China’s uncontrolled Long March 5B rocket has re-entered Earth’s atmosphere over the Indian Ocean, landing somewhere near Sarawak, the Malaysian state on the island of Borneo.
US Space Command confirmed rocket re-entry at 12:45 p.m. ET, but it’s still unclear where its debris landed. In a translated article on WeiboChina’s Manned Space Agency said the rocket re-entered near the same area and most of it burned on its way down.
On July 24, China used a Long March 5B rocket to launch a laboratory module to its unfinished Tiangong space station. Unlike most rockets, the Long March 5B puts its first stage into orbit upon delivering its payload. This piece, which is over 100 feet long and weighs over 22 tons, circles the Earth for a bit until it crashes to Earth, with no way to control its movement.

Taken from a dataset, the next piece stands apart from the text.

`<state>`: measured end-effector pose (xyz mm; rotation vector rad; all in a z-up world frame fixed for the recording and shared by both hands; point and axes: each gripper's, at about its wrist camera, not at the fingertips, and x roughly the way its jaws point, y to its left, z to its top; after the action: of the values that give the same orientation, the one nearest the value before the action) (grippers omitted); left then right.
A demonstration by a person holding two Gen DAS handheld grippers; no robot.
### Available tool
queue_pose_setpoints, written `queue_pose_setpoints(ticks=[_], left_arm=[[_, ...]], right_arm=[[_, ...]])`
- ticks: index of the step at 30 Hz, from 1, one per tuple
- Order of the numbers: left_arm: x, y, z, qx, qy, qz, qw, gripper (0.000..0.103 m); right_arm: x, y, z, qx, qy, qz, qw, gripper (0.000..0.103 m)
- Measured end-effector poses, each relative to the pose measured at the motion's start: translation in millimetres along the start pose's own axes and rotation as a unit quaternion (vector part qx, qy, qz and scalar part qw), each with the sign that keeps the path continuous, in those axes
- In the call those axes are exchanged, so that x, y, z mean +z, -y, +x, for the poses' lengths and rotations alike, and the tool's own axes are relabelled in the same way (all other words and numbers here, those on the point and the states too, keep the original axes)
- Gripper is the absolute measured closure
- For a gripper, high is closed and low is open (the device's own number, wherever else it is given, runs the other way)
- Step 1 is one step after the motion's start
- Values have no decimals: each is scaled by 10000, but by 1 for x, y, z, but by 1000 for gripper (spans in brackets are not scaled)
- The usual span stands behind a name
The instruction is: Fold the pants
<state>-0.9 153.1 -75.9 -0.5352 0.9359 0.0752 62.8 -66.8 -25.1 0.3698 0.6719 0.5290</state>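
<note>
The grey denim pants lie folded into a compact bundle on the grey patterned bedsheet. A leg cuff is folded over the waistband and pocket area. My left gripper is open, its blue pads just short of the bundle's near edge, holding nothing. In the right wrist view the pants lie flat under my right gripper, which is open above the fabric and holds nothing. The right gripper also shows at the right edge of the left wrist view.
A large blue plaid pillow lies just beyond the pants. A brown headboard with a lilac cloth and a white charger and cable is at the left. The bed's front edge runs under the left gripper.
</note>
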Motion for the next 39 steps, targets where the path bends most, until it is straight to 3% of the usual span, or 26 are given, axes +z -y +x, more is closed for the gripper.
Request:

Uncertainty about where the rocket would land spread across the world in the past week, as projections had the rocket landing anywhere from Mexico to the southern tip of Africa. This is the third Chinese launch for Long March 5B, marking its third uncontrollable landing. In 2020, China used a Long March 5B to bring the base module from Tiangong space out. Rocket debris landed in Ivory Coast, and although no injuries were reported, there was structural damage. Last year, China launched its first laboratory module aboard a Long March 5B, whose parts ended up falling in the Indian Ocean.
The re-entry appears to have been observed from Kuching in Sarawak, Malaysia. The debris would land in North Borneo, possibly Brunei. [corrected] https://t.co/sX6m1XMYoO
—Jonathan McDowell (@planet4589) July 30, 2022
Malaysian users on Twitter captured the apparent re-entry of the rocket, with some believe in be a meteor. Jonathan McDowell, astrophysicist at the Harvard-Smithsonian Center for Astrophysics, believe the debris of the rocket could end up near Sibu, Bintulu or Brunei – three towns along the northern coast of Borneo – but believes it is “unlikely” that it landed in a populated area.
NASA Administrator Bill Nelson responded to the uncontrolled landing in a statement on Twitter. “The People’s Republic of China did not share specific information about the trajectory when its Long March 5B rocket landed on Earth,” Nelson writes. “All space nations should follow established best practices and do their part to share this type of information in advance to enable reliable predictions of potential debris impact risk, especially for heavy vehicles, such as the Long March 5B, which carry a significant risk of loss of life and property.
Sadly, this isn’t the last out-of-control rocket to crash into Earth. China plans to launch its third and final module at Tiangong using a 5B long march in October, and will use the rocket again to bring a telescope into space in 2023.